Novo plano diretor vai limitar vagas de garagem em prédios

O novo plano diretor de São Paulo, que será apresentado hoje pelo prefeito Fernando Haddad (PT), vai incorporar o discurso da atual gestão de limitar o uso do carro na cidade de São Paulo.

Principalmente perto dos grandes corredores urbanos, a lei vai colocar um teto no número de vagas de garagens por empreendimento, ao contrário da legislação atual, que exige mínimo de vagas para a aprovação do condomínio.

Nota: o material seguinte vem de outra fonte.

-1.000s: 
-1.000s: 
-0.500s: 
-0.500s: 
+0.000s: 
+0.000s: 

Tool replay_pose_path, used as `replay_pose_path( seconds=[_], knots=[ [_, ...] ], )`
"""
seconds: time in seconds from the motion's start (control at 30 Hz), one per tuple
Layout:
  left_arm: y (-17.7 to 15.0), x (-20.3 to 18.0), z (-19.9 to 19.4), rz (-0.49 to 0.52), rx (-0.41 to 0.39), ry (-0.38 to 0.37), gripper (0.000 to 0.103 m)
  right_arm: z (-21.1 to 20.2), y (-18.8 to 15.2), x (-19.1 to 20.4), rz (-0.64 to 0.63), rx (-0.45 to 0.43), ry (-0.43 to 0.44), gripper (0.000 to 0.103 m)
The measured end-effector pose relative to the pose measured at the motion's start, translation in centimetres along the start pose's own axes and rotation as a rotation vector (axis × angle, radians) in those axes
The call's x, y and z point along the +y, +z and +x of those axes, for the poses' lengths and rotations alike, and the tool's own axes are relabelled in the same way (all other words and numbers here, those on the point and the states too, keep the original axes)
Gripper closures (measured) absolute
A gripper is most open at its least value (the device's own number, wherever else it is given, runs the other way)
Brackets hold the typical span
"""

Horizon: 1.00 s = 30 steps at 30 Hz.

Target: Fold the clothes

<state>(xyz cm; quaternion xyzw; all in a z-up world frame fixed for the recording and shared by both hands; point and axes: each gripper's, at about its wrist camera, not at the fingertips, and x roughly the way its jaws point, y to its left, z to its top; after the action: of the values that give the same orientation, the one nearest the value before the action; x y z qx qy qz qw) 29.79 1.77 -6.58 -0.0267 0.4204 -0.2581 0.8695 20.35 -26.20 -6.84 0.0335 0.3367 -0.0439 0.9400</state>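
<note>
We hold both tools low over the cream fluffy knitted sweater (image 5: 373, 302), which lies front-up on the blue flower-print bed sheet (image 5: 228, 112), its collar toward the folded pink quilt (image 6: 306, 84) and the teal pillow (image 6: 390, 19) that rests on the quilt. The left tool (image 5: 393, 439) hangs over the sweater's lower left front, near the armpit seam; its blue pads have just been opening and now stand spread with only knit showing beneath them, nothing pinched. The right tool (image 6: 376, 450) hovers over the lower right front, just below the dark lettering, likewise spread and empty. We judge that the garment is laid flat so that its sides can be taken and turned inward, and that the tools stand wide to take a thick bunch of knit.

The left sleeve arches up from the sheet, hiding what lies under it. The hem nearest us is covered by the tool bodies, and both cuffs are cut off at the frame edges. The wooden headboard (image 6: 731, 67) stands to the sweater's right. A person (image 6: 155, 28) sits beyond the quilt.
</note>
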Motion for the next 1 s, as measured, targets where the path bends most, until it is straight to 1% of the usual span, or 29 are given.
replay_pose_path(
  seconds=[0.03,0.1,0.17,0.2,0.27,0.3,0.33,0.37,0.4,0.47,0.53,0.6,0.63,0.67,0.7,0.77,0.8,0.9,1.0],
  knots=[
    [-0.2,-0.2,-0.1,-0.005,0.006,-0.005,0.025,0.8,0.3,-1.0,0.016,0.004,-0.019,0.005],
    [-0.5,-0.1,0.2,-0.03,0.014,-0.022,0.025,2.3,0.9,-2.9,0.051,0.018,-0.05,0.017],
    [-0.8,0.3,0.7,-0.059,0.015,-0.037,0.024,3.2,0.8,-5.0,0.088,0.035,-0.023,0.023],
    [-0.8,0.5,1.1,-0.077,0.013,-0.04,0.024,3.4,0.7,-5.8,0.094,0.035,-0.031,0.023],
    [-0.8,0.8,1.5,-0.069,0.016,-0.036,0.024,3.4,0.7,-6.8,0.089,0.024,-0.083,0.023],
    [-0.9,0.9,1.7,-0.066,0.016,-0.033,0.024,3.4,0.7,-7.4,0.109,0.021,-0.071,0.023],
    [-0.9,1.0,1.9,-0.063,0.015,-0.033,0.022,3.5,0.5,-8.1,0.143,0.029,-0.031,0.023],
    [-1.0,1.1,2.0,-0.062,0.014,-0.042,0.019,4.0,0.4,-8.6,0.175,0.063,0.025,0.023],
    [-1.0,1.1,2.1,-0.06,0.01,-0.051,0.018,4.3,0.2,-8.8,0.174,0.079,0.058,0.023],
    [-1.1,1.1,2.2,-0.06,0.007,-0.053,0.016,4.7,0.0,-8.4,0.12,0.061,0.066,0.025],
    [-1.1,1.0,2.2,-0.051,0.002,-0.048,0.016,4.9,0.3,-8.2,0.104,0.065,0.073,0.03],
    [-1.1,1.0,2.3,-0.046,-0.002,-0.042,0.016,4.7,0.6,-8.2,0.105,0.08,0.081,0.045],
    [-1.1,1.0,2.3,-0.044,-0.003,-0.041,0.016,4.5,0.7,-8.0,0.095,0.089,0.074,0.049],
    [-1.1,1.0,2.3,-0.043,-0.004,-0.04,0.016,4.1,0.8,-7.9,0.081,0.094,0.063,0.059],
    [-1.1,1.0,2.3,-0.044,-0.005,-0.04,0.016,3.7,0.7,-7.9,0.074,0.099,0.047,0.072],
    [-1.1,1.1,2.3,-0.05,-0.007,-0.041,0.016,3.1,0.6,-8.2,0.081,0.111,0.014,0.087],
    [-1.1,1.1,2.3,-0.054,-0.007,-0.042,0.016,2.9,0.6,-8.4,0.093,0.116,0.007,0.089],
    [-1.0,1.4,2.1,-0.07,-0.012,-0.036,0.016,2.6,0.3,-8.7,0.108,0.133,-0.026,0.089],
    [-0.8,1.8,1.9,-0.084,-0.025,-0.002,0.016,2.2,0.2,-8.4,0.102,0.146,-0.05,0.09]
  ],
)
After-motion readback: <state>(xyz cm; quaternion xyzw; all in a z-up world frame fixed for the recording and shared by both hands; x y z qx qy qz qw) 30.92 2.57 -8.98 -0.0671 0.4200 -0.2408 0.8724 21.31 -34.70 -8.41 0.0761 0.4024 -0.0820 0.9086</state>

"Todo mundo tem direito a ter sua garagem. Mas a ideia é regular pelo limite máximo", afirma o arquiteto Fernando de Mello Franco, secretário de Desenvolvimento Urbano de São Paulo.

Segundo Franco, "se o mercado [imobiliário] quiser, ele poderá oferecer produtos sem vagas de garagem".

"Esse é o pacto que está acertado com a sociedade desde as manifestações. Em alguns lugares, será possível limitar as garagens porque o transporte público vai estar nessas áreas".

A regulação das vagas de garagem é um dos exemplos práticos em que o plano diretor vai tocar. Mas há outros.

A ideia central do novo projeto, que poderá receber contribuições pelos próximos 20 dias para, depois, ser enviado aos vereadores, é levar o emprego para perto da moradia. Ou seja, orientar o desenvolvimento urbano em algumas regiões específicas.

De acordo com Franco, os grandes eleitos são os corredores da Jacu-Pêssego, na zona leste de São Paulo, e avenida Cupecê, na zona sul.

O exemplo dado pelo secretário é direto. Se um empresário quiser construir um prédio comercial, na beira de um dos dois corredores, ele poderá erguer a obra usando coeficiente quatro de aproveitamento do terreno.

Para toda a cidade, o coeficiente básico (relação entre o tamanho do terreno e a área da obra) será um.

A cesta de instrumentos que ajudarão a adensar as grandes avenidas ainda tem outros ingredientes.

Os projetos não residenciais com espaços públicos ou comércio no térreo (em vez de muros), dentro dos eixos de desenvolvimento ou a até 200 metros deles, também terão incentivos legais.